Na reportagem de capa da edição 121 da Rolling Stone Brasil, filho, amigos e companheiros de banda traçam um perfil do vocalista do Legião Urbana, que morreu há duas décadas
Mauro Ferreira
Publicado em 13/09/2016, às 18h22 - Atualizado às 18h47Em 23 de julho de 1983, Renato Russo era quase um desconhecido em sua cidade natal, Rio de Janeiro. Fato que mudaria naquela noite, quando um show feito pelo Legião Urbana no projeto Rock Voador deixou alucinada a plateia que foi ao Circo Voador para ver Lobão, Capital Inicial e a então novata banda formada por Renato em Brasília no ano anterior. Quando a agitadora cultural Maria Juçá, produtora do projeto, foi ao camarim cumprimentar o Legião, se surpreendeu ao encontrar Renato quieto, recolhido, quase deprimido. Mesmo assim, rasgou elogios à performance dele no palco. “Ele me escutou calado e, muito sério, se voltou para mim e disse: ‘Eu não mereço isso. Esse carinho todo do público é muito maior do que o que eu ofereço a ele. Eu esperei muito por esse momento, por esse show. Chamei todos os meus amigos, mas agora não quero falar com ninguém’”, conta Maria. “Com um olhar deprimido, Renato me deu um abraço e, naquela noite, não quis nada além de se recolher à solidão dele.”

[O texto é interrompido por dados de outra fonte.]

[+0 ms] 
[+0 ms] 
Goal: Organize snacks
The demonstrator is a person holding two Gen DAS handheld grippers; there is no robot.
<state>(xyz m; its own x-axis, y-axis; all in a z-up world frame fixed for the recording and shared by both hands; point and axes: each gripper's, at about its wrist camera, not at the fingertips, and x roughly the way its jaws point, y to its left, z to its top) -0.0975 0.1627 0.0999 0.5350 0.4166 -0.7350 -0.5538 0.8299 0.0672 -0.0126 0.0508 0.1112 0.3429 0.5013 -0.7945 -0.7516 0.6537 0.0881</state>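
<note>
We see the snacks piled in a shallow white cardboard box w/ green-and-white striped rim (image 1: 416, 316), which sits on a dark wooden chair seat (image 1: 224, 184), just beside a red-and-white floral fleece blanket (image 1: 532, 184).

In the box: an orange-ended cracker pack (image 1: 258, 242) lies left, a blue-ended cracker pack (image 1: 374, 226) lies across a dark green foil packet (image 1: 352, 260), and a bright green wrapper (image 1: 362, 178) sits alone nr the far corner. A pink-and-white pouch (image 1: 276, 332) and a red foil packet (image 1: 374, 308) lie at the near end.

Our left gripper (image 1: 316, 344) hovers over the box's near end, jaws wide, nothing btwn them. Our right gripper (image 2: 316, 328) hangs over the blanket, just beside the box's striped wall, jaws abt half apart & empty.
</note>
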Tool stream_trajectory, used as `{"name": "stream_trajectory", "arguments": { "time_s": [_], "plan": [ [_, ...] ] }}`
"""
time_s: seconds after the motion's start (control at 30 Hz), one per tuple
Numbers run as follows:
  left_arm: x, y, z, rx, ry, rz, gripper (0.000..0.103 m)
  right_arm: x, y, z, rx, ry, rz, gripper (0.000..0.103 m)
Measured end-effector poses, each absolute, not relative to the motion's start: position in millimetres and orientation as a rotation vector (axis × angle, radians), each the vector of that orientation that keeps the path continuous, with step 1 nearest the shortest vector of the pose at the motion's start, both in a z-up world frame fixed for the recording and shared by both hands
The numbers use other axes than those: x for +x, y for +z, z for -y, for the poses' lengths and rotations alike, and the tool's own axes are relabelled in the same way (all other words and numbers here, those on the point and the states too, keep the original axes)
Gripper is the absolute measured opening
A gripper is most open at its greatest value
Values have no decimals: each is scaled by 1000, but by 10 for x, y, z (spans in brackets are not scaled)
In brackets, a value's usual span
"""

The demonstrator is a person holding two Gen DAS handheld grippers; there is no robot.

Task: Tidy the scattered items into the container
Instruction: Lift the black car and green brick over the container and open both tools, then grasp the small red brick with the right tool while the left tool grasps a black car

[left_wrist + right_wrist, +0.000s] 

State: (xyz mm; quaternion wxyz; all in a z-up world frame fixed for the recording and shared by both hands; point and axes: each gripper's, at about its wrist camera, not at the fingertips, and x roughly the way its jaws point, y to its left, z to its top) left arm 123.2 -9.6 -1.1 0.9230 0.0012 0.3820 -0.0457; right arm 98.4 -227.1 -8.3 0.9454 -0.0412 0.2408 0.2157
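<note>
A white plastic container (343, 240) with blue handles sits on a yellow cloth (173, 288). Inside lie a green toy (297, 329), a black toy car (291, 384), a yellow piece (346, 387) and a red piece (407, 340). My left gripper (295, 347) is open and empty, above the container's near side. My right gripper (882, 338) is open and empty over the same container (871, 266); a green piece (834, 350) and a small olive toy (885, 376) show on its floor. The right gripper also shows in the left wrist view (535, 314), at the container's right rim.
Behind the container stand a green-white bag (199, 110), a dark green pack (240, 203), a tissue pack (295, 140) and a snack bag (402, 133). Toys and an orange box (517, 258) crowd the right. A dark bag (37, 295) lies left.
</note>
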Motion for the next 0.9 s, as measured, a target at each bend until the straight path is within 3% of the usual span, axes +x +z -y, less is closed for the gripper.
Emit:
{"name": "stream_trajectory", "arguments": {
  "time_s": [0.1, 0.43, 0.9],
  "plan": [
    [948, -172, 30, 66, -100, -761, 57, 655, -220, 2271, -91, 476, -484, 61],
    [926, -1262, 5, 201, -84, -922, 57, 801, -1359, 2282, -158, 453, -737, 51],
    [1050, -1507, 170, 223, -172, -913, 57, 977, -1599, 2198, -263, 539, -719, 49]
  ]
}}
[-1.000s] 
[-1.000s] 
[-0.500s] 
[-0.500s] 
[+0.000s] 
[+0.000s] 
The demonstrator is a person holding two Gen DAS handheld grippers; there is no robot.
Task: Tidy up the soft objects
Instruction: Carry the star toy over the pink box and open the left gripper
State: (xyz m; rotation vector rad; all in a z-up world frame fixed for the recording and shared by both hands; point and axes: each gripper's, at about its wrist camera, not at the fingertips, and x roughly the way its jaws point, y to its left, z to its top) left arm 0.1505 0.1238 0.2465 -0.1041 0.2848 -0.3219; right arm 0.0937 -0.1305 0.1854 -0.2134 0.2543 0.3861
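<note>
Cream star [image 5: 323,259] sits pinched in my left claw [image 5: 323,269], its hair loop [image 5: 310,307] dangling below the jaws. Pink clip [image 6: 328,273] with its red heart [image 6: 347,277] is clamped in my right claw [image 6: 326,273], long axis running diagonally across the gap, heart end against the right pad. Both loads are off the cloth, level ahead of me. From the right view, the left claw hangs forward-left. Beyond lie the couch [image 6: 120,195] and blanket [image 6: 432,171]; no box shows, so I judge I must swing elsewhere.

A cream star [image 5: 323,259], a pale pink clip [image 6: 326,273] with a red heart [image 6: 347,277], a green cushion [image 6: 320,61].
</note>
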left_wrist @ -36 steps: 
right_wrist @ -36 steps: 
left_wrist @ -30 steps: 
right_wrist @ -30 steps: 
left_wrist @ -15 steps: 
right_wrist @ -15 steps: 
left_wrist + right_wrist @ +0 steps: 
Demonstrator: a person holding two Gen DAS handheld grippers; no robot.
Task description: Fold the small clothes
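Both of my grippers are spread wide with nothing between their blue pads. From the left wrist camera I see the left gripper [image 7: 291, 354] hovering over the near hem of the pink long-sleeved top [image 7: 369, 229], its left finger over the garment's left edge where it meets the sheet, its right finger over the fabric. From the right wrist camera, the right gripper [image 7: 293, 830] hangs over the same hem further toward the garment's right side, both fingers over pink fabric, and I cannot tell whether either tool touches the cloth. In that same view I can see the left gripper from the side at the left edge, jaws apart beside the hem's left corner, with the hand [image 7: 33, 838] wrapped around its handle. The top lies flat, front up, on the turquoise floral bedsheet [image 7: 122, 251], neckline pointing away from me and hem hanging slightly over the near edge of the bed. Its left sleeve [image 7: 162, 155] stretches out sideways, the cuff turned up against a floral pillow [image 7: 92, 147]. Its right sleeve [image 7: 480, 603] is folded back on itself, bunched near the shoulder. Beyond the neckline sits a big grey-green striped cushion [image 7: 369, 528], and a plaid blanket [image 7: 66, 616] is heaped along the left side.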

O episódio deu a pista do que seria dali em diante o comportamento controvertido e inusitado de Renato Manfredini Jr., cantor, compositor, músico e grande ícone do rock brasileiro. “Renato era do signo de Áries e tinha reações inesperadas como as de uma criança”, reitera Marcelo Bonfá, baterista do Legião Urbana e parceiro de Renato em canções há anos enraizadas no imaginário nacional.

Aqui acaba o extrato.